- What this task involves -
When you answer, copy every line of the listing below exactly.

- Data below -
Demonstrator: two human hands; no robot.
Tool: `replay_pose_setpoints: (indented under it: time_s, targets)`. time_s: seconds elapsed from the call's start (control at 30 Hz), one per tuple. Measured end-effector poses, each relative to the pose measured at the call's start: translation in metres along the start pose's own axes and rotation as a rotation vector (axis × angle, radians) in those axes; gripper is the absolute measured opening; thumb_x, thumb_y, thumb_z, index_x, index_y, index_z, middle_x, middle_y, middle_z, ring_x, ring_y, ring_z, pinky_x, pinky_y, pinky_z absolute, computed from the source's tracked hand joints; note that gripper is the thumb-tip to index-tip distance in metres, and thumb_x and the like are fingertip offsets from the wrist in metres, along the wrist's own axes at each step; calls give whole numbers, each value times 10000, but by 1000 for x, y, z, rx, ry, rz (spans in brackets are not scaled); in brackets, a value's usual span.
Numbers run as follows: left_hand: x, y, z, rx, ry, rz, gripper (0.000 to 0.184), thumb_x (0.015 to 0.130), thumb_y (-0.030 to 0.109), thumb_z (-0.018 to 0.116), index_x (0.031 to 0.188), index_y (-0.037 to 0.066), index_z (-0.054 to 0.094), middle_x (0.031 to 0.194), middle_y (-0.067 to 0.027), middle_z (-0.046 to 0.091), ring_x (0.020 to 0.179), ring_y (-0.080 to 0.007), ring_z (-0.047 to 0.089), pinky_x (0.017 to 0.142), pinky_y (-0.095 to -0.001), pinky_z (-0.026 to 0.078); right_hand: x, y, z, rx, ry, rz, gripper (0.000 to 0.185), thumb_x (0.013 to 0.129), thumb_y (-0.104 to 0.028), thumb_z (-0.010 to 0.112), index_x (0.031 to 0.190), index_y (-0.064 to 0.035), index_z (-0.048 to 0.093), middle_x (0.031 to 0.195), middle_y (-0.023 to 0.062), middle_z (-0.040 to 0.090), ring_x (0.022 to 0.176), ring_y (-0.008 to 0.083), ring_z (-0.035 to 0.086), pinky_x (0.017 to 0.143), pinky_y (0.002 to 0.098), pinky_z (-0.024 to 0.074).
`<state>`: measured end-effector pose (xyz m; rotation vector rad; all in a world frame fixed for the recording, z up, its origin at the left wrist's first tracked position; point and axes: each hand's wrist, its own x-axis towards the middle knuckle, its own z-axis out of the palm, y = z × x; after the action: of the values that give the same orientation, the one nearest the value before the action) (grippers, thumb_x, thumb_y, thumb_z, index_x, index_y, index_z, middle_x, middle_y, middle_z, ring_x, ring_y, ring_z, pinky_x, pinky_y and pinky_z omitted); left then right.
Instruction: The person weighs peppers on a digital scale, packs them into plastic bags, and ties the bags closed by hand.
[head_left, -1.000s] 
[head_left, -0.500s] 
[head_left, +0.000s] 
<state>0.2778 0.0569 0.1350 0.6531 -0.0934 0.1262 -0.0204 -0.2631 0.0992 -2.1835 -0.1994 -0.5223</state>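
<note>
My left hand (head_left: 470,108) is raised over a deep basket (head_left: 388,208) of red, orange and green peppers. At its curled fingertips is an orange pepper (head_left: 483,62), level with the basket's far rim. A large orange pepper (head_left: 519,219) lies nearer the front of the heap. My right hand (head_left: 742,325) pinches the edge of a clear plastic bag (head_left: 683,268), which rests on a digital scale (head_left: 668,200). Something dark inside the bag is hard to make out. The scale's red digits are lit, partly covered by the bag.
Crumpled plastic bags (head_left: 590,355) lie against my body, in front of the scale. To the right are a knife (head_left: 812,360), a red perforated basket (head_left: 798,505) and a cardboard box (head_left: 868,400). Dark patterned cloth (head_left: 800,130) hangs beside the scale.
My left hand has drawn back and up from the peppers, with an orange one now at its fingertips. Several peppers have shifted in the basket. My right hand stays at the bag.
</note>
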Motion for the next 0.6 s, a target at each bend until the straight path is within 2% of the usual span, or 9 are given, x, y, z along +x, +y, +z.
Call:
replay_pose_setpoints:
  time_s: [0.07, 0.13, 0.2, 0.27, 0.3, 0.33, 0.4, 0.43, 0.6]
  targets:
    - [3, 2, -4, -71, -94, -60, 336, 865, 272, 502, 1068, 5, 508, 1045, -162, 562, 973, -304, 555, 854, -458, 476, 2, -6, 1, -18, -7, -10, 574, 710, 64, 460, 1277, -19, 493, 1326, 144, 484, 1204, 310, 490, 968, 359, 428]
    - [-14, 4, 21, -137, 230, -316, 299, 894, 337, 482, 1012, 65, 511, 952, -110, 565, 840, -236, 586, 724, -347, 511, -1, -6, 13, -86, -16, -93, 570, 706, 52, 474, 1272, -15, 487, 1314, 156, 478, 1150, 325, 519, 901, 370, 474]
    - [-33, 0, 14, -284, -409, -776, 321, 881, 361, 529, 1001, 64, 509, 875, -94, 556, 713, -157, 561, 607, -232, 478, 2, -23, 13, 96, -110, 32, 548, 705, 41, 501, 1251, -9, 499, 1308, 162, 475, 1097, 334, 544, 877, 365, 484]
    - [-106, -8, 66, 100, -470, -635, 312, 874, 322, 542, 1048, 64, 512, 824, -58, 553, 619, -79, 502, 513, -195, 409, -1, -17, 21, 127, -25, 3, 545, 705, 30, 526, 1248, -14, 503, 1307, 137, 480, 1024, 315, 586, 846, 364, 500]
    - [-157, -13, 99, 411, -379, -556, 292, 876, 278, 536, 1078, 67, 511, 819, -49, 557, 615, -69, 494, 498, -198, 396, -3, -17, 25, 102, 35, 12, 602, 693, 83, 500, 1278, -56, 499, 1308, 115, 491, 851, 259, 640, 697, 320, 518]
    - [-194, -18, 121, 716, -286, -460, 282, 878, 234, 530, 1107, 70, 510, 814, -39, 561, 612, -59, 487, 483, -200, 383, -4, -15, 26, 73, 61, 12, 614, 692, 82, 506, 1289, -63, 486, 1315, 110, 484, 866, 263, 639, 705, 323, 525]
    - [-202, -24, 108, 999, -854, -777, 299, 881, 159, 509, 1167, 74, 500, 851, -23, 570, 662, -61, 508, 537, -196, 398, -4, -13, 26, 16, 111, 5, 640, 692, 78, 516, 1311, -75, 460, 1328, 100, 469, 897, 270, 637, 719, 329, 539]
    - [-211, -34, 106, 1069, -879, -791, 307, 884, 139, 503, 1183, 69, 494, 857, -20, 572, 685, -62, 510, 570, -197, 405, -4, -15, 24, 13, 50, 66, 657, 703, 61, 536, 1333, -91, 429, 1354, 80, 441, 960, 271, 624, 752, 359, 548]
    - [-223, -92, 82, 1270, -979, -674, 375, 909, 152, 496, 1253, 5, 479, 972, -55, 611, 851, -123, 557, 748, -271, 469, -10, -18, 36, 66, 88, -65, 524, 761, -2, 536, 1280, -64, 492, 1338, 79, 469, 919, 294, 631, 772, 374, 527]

- Solved problem -
Demonstrator: two human hands; no robot.
Tool: `replay_pose_setpoints: (indented under it: time_s, targets)`. time_s: seconds elapsed from the call's start (control at 30 Hz), one per tuple. Measured end-effector poses, each relative to the pose measured at the call's start: translation in metres along the start pose's own axes and rotation as a rotation vector (axis × angle, radians) in those axes; gripper is the absolute measured opening; thumb_x, thumb_y, thumb_z, index_x, index_y, index_z, middle_x, middle_y, middle_z, ring_x, ring_y, ring_z, pinky_x, pinky_y, pinky_z absolute, computed from the source's tracked hand joints; note that gripper is the thumb-tip to index-tip distance in metres, and thumb_x and the like are fingertip offsets from the wrist in metres, along the wrist's own axes at each step; calls give whole numbers, each value times 10000, but by 1000 for x, y, z, rx, ry, rz (spans in brackets are not scaled); in brackets, a value's usual span.
Numbers run as follows: left_hand: x, y, z, rx, ry, rz, gripper (0.000 to 0.184), thumb_x (0.015 to 0.130), thumb_y (-0.030 to 0.109), thumb_z (-0.018 to 0.116), index_x (0.031 to 0.188), index_y (-0.037 to 0.066), index_z (-0.054 to 0.094), middle_x (0.031 to 0.194), middle_y (-0.067 to 0.027), middle_z (-0.046 to 0.091), ring_x (0.020 to 0.179), ring_y (-0.080 to 0.007), ring_z (-0.047 to 0.089), pinky_x (0.017 to 0.142), pinky_y (-0.095 to -0.001), pinky_z (-0.026 to 0.078); right_hand: x, y, z, rx, ry, rz, gripper (0.000 to 0.185), thumb_x (0.013 to 0.129), thumb_y (-0.104 to 0.028), thumb_z (-0.010 to 0.112), index_x (0.031 to 0.190), index_y (-0.064 to 0.035), index_z (-0.048 to 0.093), middle_x (0.031 to 0.195), middle_y (-0.023 to 0.062), middle_z (-0.040 to 0.090), ring_x (0.022 to 0.176), ring_y (-0.008 to 0.083), ring_z (-0.035 to 0.086), pinky_x (0.017 to 0.143), pinky_y (0.002 to 0.098), pinky_z (-0.024 to 0.074).
`<state>`: measured end-effector pose (xyz m; rotation vector rad; all in a world frame fixed for the recording, z up, its origin at the left wrist's first tracked position; point and axes: each hand's wrist, its own x-axis towards the middle knuckle, its own z-axis out of the palm, y = z × x; after the action: of the values that give the same orientation, the one nearest the value before the action) (grippers, thumb_x, thumb_y, thumb_z, index_x, index_y, index_z, middle_x, middle_y, middle_z, ring_x, ring_y, ring_z, pinky_x, pinky_y and pinky_z omitted); left then right.
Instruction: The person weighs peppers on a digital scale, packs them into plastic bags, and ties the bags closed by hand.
[head_left, -1.000s] 
[head_left, -0.500s] 
[head_left, +0.000s] 
<state>0.2778 0.0569 0.1350 0.6531 -0.0934 0.1262 -0.0204 -0.2631 0.0992 -2.1835 -0.1994 -0.5223</state>
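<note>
My left hand (head_left: 470,108) is raised over a deep basket (head_left: 388,208) of red, orange and green peppers. At its curled fingertips is an orange pepper (head_left: 483,62), level with the basket's far rim. A large orange pepper (head_left: 519,219) lies nearer the front of the heap. My right hand (head_left: 742,325) pinches the edge of a clear plastic bag (head_left: 683,268), which rests on a digital scale (head_left: 668,200). Something dark inside the bag is hard to make out. The scale's red digits are lit, partly covered by the bag.
Crumpled plastic bags (head_left: 590,355) lie against my body, in front of the scale. To the right are a knife (head_left: 812,360), a red perforated basket (head_left: 798,505) and a cardboard box (head_left: 868,400). Dark patterned cloth (head_left: 800,130) hangs beside the scale.
My left hand has drawn back and up from the peppers, with an orange one now at its fingertips. Several peppers have shifted in the basket. My right hand stays at the bag.
</note>
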Motion for the next 0.6 s, a target at each bend until the straight path is within 2% of the usual span, or 9 are given, x, y, z along +x, +y, +z.
Call:
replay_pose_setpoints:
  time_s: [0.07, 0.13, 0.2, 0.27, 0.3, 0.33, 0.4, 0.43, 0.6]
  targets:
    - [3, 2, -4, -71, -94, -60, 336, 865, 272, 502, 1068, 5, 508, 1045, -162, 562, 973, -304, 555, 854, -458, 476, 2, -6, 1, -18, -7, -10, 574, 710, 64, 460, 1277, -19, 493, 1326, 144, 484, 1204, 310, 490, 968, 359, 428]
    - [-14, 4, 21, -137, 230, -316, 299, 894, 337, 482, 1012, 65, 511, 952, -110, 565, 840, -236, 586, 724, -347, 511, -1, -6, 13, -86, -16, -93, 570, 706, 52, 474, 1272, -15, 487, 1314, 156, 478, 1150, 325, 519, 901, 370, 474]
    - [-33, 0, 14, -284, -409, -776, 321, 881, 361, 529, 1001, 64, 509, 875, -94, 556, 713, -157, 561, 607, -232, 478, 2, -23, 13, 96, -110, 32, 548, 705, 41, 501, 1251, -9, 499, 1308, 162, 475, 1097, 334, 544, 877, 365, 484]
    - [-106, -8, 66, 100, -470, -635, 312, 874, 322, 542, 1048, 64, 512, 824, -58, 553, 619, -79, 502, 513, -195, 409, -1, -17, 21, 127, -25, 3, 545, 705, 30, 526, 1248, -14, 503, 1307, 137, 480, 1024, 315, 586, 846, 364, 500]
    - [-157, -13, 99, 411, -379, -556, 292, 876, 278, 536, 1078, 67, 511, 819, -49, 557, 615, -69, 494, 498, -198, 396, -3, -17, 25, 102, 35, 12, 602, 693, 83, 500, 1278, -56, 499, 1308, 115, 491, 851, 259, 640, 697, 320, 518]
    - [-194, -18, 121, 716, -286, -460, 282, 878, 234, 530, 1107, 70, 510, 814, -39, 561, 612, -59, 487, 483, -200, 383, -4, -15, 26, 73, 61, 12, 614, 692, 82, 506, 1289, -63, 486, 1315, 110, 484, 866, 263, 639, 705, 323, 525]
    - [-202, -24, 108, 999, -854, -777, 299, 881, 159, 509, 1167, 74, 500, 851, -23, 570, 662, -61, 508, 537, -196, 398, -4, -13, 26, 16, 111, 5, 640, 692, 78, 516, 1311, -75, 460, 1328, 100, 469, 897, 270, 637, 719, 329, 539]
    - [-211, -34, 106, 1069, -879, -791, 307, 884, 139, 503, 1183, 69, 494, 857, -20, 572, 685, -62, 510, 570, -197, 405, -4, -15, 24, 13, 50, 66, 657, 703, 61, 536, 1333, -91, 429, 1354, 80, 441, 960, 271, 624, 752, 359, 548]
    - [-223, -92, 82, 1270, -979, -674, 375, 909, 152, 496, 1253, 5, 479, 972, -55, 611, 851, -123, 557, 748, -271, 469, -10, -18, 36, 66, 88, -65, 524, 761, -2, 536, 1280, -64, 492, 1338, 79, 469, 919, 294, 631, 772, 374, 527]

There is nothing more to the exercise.